■ WHAT TO PRODUCE:
Please work out how many lines in the records below include the word "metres", and reply with that number only.

■ RAW DATA:
★ ★ ★ ★ ★ ★ ★
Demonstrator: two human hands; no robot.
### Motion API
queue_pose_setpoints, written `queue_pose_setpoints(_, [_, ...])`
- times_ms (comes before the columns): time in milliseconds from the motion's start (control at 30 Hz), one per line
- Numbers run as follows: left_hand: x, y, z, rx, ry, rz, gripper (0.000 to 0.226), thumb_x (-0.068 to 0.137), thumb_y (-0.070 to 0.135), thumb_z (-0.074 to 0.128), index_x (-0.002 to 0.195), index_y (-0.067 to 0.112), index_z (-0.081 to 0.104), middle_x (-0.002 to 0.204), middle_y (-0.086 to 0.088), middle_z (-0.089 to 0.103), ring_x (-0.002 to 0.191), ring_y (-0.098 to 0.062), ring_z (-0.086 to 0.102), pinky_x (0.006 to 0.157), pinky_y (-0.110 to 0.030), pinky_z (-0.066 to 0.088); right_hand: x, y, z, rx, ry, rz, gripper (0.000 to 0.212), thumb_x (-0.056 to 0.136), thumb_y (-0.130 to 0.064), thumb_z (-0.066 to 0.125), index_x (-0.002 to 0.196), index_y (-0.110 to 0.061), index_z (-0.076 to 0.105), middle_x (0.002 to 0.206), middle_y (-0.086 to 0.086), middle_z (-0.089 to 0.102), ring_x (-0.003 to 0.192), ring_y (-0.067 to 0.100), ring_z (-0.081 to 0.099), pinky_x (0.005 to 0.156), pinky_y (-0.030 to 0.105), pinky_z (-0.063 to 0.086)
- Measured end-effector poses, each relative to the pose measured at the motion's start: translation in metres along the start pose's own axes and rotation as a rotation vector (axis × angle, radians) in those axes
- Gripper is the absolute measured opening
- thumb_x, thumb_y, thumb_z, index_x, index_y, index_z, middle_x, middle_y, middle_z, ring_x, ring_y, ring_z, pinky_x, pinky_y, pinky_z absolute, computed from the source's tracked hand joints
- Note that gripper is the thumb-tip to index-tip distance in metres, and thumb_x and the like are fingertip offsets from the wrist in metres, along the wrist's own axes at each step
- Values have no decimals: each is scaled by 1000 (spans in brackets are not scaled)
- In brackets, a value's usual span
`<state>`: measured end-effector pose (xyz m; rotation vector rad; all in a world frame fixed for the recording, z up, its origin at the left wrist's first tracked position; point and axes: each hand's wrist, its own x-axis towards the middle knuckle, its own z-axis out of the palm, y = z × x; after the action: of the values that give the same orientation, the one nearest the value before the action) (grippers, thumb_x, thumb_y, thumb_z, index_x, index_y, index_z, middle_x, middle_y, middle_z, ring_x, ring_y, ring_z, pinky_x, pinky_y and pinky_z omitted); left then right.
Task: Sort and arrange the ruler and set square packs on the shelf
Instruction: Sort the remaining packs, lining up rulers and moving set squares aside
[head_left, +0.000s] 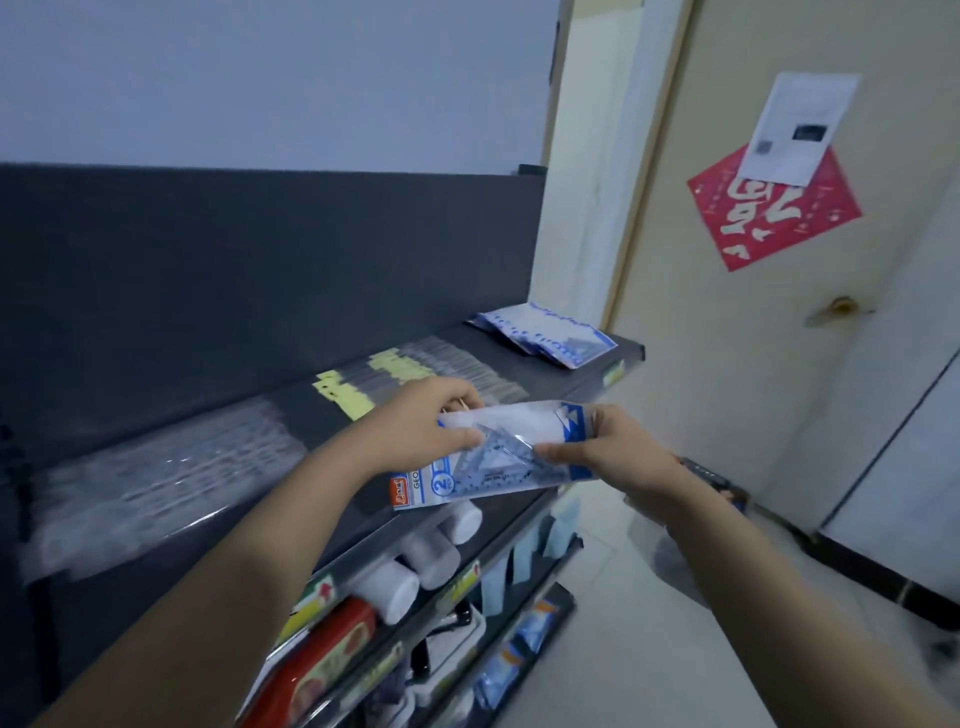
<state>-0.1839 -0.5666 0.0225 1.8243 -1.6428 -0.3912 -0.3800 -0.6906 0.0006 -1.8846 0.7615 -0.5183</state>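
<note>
In front of a cream door (779, 322) that carries a red square poster (774, 208) and a white paper sheet (800, 124), a dark grey metal shelf (249, 431) runs from the near left to the far right, with a tall dark back panel (260, 270) behind it. Along its top lie blurred rows of clear-wrapped ruler packs (171, 478), then more clear packs with yellow header cards (384, 379), and at the far end a small pile of blue-and-white set square packs (550, 332) lying flat. On the tier below sit white cylindrical bottles (415, 561) and a red bottle (322, 660). Just above the shelf's front edge, both hands hold one clear plastic pack with blue trim and a translucent blue set square inside (493, 457), roughly level. The left hand (421, 426) pinches its left end, thumb on top, and the right hand (613, 447) pinches its right end between thumb and fingers.
</note>
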Motion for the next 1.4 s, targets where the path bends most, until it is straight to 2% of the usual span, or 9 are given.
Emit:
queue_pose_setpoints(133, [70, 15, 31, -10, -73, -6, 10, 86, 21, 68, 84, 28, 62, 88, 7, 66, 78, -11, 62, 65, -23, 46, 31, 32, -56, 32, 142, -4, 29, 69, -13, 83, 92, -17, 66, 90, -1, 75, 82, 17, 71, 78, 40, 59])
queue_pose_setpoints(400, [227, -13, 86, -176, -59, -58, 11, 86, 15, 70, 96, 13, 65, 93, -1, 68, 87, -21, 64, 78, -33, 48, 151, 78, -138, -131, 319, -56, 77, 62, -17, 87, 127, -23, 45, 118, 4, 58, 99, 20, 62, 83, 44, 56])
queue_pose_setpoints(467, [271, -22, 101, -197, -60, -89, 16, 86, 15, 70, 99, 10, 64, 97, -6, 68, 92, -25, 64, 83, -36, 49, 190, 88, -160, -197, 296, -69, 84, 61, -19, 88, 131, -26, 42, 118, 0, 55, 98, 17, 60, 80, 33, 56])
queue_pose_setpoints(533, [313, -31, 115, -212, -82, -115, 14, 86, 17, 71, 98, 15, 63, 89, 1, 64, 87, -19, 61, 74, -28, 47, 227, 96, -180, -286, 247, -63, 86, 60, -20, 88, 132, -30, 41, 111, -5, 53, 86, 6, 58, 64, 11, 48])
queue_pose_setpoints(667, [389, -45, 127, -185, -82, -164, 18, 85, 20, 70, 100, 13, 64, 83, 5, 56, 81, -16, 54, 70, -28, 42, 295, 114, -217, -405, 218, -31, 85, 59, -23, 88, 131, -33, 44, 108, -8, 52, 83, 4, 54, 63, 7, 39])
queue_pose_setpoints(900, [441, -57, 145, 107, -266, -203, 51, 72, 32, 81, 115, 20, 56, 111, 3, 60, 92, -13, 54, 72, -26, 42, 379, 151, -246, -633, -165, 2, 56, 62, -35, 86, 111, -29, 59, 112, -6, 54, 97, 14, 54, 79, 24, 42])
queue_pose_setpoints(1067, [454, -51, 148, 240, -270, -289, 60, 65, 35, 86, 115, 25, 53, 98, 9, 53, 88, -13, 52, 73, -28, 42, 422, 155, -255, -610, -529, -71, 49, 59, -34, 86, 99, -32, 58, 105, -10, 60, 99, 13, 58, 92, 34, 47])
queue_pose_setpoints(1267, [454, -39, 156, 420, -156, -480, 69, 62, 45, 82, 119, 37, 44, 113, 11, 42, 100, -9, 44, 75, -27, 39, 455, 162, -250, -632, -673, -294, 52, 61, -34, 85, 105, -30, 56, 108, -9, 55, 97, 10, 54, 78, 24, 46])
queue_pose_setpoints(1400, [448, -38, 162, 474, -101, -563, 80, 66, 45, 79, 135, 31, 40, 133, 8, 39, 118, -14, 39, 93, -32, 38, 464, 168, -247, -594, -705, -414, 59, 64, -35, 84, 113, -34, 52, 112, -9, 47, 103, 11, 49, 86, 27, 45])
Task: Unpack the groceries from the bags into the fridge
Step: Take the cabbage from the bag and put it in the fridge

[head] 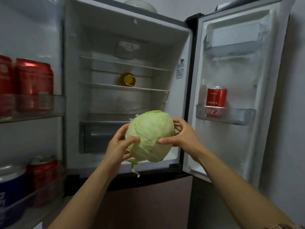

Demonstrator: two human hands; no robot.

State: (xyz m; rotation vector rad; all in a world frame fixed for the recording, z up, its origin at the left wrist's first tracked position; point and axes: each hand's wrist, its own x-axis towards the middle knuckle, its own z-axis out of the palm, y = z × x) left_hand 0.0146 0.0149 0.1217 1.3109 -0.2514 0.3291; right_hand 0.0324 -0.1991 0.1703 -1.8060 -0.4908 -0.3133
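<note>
So, the cabbage (149, 136) was up in the air right in front of the open fridge (173, 63), about level with the bottom drawer (102, 136) and not on any shelf yet. The hands had it from both sides. The left hand (118, 144) gripped the near left side with its thumb across the front, and the right hand (183, 136) gripped the right side, thumb pressed into the leaves. A loose bit of leaf hung off the underside.

Inside, a bottle (127, 79) with a yellow cap lay on the middle shelf, cap facing out. One red can (216, 98) stood in the bin of the open right door (231, 146). The shelves at the left held more red cans (33, 85) and, lower down, a blue can (11, 184).
</note>
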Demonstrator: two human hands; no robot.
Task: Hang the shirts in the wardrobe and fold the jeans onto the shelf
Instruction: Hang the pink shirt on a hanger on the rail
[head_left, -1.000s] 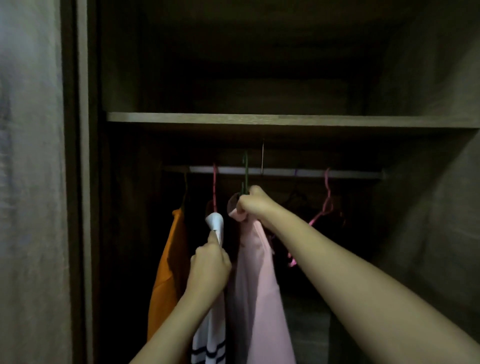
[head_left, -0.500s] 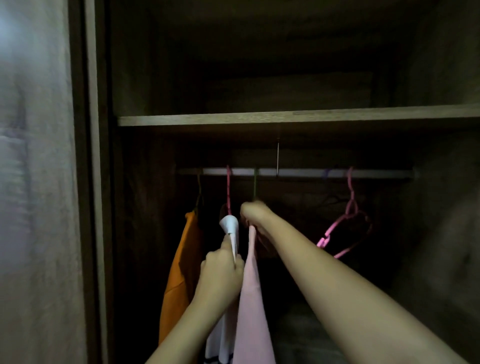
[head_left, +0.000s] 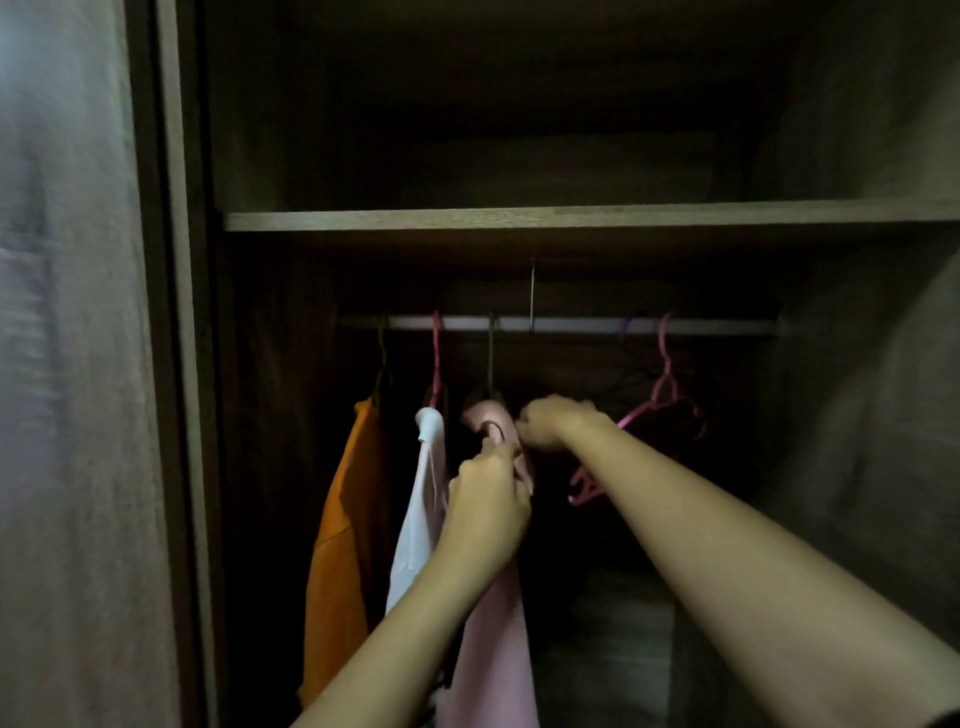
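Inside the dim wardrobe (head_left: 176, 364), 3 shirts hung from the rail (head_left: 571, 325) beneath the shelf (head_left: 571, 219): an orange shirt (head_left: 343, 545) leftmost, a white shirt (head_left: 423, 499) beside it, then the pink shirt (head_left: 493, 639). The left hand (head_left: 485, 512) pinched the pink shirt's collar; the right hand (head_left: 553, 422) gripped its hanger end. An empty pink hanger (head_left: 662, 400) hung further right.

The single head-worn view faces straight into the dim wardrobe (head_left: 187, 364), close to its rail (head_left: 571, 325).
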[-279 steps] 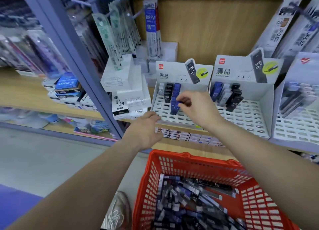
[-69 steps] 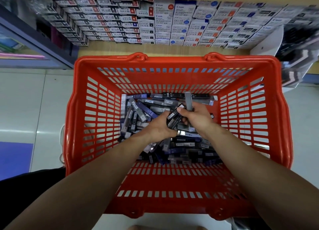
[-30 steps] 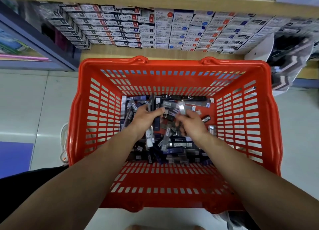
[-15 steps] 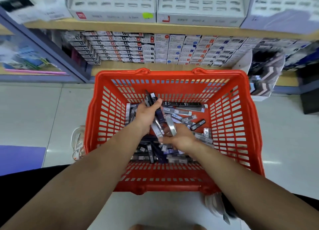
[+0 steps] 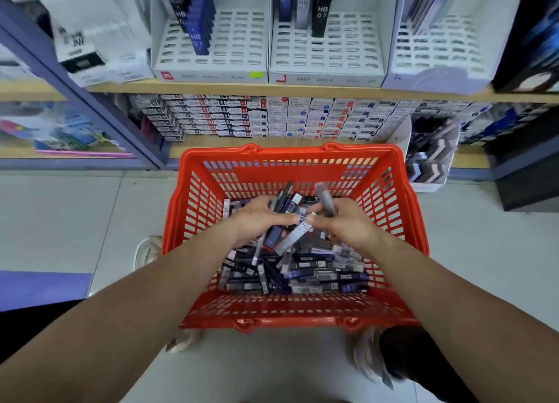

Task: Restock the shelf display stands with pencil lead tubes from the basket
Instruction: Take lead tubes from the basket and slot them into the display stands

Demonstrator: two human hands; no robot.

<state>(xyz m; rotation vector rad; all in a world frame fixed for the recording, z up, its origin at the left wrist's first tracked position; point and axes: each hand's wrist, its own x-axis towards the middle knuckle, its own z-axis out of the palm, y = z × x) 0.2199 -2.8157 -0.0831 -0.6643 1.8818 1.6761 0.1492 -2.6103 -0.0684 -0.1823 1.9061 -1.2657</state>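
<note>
Over the red basket [image 5: 296, 322], left grip [image 5: 260, 221] and right grip [image 5: 348, 224] each clutch pencil lead tubes [image 5: 290, 239], probably light, stiff and slippery, best pinched mid-length, with the display stands [image 5: 242, 39] at twelve o'clock.

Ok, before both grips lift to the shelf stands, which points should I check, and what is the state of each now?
1. Left grip holds a bundle of tubes: ok.
2. Right grip holds a grey tube: ok.
3. Which grip holds the HB tube between them: cannot tell.
4. Left stand has free slots: ok.
5. Middle stand has free slots: ok.
6. Grips clear of the basket: not ok, both are over its pile.
</note>
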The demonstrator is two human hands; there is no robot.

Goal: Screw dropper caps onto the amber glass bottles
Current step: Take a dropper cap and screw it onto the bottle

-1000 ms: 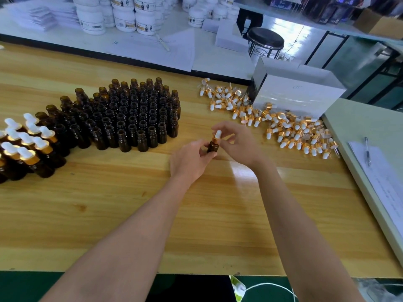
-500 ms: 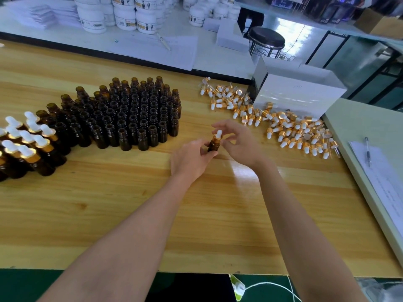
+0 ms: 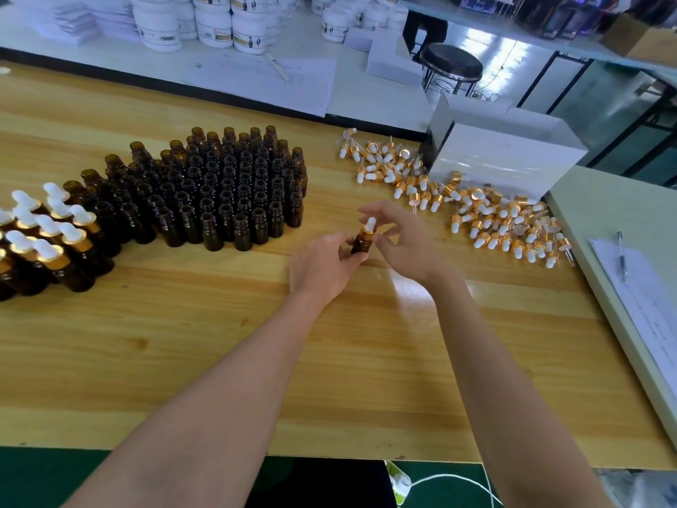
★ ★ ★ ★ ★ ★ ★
■ TASK OUTPUT:
2